* _What you are asked to do_: Starting with the line that contains "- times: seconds" and stopping after the line that contains "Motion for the", copy the entries below exactly. Include nothing else.

(Collected data entries)
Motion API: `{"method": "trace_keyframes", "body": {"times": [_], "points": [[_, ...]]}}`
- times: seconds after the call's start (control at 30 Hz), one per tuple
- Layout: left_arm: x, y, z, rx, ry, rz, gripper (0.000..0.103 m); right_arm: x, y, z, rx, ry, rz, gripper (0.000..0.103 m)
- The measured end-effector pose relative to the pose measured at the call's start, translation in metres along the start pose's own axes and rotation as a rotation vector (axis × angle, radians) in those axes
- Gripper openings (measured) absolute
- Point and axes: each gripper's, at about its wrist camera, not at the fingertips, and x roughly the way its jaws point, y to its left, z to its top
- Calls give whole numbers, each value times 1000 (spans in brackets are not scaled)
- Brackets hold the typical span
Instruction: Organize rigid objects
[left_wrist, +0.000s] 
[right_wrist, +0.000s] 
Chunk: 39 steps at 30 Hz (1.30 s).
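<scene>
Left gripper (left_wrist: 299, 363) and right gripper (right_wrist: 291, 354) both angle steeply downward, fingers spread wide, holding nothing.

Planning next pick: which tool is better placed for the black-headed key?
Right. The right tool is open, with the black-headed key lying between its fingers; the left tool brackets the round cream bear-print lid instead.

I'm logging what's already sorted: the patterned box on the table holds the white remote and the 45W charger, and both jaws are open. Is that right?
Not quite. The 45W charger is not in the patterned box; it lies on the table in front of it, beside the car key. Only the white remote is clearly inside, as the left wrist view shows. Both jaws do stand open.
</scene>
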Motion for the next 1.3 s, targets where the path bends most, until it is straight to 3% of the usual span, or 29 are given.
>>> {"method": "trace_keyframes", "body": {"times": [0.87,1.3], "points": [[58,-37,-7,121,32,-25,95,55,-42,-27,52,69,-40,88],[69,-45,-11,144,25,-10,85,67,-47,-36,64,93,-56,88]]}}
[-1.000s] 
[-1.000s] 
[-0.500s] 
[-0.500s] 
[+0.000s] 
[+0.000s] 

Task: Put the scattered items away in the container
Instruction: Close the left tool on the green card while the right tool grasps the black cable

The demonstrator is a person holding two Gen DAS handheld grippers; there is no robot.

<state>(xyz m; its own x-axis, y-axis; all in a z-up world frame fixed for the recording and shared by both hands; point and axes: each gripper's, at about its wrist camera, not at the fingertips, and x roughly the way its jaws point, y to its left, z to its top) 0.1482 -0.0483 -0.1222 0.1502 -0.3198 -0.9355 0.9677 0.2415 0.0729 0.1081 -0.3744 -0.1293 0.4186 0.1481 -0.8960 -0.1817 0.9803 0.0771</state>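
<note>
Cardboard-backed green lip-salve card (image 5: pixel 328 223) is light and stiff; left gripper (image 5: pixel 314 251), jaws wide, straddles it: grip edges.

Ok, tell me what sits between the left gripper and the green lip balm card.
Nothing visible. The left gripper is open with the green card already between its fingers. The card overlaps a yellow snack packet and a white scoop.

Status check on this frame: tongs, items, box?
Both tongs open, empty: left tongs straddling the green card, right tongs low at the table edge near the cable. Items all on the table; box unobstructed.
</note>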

* _Problem solution_:
- times: seconds after the call's start (control at 30 Hz), one per tuple
- Layout: left_arm: x, y, z, rx, ry, rz, gripper (0.000..0.103 m); right_arm: x, y, z, rx, ry, rz, gripper (0.000..0.103 m)
- The measured end-effector pose relative to the pose measured at the call's start, translation in metres along the start pose's own axes and rotation as a rotation vector (axis × angle, radians) in those axes
- Gripper openings (measured) absolute
- Point and axes: each gripper's, at about its wrist camera, not at the fingertips, and x roughly the way its jaws point, y to its left, z to its top
- Calls give whole numbers, each value times 1000 (spans in brackets are not scaled)
- Brackets hold the typical span
Instruction: Organize rigid objects
[left_wrist, +0.000s] 
[right_wrist, +0.000s] 
Chunk: 39 steps at 30 Hz (1.30 s).
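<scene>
Left gripper (left_wrist: 299, 363) and right gripper (right_wrist: 291, 354) both angle steeply downward, fingers spread wide, holding nothing.

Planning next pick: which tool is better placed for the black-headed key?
Right. The right tool is open, with the black-headed key lying between its fingers; the left tool brackets the round cream bear-print lid instead.

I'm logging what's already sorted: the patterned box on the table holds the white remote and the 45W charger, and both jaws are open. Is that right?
Not quite. The 45W charger is not in the patterned box; it lies on the table in front of it, beside the car key. Only the white remote is clearly inside, as the left wrist view shows. Both jaws do stand open.
</scene>
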Motion for the next 1.3 s, targets where the path bends most, until it is straight to 3% of the usual span, or 29 are given.

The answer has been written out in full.